:: The task ::
Every line with the string "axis" must be copied from the entries below.

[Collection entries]
# # #
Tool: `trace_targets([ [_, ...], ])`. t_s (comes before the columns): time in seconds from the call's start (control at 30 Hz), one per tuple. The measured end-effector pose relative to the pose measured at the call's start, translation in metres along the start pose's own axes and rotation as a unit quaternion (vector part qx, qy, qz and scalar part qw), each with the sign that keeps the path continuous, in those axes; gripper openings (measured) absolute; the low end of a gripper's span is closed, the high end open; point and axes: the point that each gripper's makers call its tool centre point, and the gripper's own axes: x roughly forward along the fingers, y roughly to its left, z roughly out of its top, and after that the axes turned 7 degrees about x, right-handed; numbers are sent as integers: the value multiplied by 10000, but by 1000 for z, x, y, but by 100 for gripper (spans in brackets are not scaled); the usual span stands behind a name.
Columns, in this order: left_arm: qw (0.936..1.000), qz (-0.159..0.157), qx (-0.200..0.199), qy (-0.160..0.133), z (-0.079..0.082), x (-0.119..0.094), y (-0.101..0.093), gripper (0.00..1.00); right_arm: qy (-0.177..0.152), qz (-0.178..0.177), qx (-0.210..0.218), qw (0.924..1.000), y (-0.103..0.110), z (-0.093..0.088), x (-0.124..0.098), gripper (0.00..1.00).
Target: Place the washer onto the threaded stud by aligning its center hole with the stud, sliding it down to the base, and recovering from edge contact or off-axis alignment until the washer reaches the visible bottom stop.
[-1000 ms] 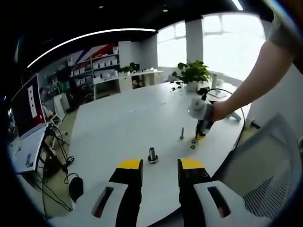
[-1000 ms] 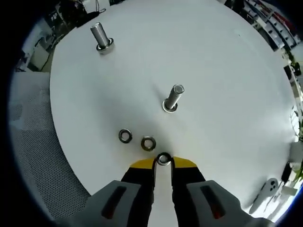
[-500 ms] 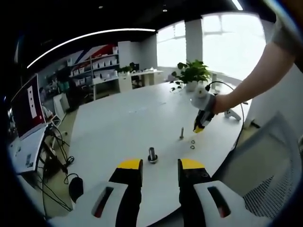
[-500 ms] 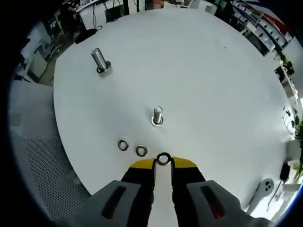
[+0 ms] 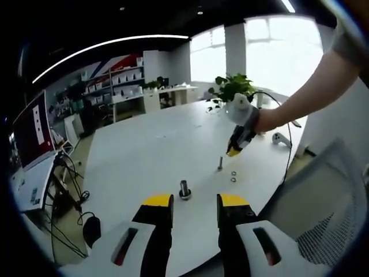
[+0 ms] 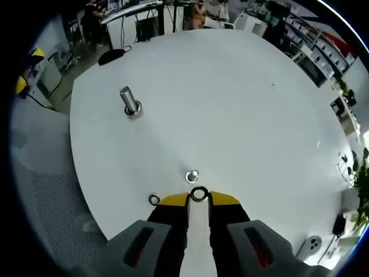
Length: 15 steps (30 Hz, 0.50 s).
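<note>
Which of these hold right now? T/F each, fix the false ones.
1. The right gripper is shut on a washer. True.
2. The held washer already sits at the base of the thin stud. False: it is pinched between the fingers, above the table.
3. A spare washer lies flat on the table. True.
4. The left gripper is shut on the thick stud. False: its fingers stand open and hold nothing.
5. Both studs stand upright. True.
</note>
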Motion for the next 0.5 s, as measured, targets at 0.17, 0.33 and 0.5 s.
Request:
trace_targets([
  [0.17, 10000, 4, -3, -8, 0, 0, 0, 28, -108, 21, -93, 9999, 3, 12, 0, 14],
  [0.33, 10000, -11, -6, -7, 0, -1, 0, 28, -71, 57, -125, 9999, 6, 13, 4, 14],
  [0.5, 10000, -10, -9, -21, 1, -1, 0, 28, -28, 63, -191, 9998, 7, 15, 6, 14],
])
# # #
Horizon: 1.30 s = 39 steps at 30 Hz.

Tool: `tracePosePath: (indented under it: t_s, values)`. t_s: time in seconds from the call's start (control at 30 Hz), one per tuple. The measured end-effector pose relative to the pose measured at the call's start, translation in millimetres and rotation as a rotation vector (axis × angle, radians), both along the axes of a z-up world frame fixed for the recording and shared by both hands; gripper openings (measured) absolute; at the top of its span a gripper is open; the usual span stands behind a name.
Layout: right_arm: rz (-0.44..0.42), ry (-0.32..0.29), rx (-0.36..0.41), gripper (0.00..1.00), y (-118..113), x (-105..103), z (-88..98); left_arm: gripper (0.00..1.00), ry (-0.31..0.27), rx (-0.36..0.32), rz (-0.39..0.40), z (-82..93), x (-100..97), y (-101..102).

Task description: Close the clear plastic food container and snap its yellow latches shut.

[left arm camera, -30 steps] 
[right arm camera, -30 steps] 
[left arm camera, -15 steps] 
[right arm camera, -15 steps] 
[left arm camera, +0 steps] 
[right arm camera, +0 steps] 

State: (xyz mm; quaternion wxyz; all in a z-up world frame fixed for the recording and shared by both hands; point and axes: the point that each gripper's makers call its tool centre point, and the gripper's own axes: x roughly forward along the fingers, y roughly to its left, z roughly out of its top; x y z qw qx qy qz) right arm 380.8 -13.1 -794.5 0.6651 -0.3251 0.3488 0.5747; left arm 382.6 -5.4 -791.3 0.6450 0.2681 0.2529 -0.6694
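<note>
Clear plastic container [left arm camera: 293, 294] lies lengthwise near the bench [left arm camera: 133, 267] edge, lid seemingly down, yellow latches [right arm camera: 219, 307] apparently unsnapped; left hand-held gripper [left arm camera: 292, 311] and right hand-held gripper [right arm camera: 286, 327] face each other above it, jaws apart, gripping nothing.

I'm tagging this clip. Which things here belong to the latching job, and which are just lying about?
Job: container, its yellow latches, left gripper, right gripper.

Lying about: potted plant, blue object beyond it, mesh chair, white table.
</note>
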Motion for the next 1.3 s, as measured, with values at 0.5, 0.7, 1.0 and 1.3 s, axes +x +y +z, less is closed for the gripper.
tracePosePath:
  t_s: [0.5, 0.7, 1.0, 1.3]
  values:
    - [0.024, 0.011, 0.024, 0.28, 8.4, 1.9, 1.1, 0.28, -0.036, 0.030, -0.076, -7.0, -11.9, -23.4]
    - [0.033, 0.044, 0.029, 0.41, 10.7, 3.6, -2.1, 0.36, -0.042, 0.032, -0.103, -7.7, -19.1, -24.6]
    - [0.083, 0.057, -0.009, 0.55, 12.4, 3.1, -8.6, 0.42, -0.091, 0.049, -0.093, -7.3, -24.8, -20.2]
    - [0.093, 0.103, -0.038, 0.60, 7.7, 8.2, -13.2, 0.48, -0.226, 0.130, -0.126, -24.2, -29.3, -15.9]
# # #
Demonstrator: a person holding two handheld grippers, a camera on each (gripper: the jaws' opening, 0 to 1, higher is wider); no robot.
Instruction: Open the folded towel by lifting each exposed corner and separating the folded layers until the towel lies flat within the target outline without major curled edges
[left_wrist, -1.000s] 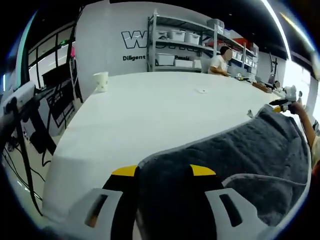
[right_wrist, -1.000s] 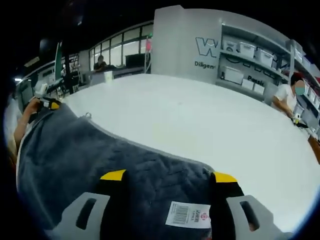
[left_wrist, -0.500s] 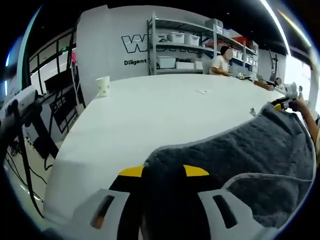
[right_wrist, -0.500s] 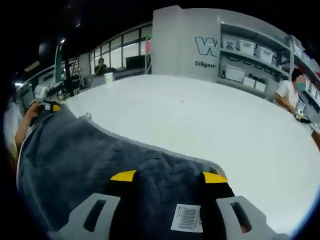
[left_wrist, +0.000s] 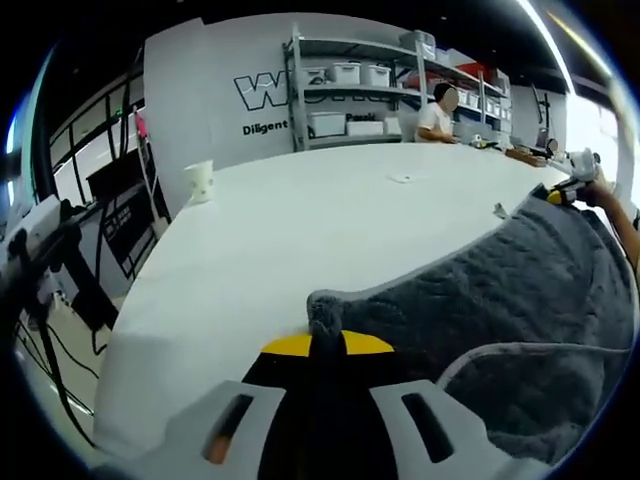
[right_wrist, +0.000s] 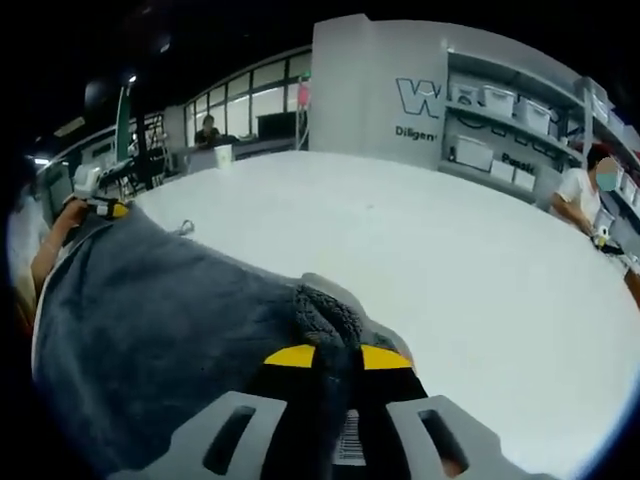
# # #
:: Result ::
Target: Place the washer onto the threaded stud by aligning its center hole with the stud, sliding it down to the base, and recovering from edge contact or off-axis alignment until the washer reaches the visible bottom stop.
Tool: `tracePosePath: (indented under it: t_s, values)`. t_s: time in seconds from the call's start (control at 30 Hz), one per tuple. The measured end-effector pose relative to the pose measured at the call's start, translation in millimetres and rotation as a rotation vector (axis × angle, radians), both along the axes of a z-up world frame fixed for the recording and shared by both hands; gripper openings (measured) absolute; at the top of its span a gripper is open; the usual span stands behind a name.

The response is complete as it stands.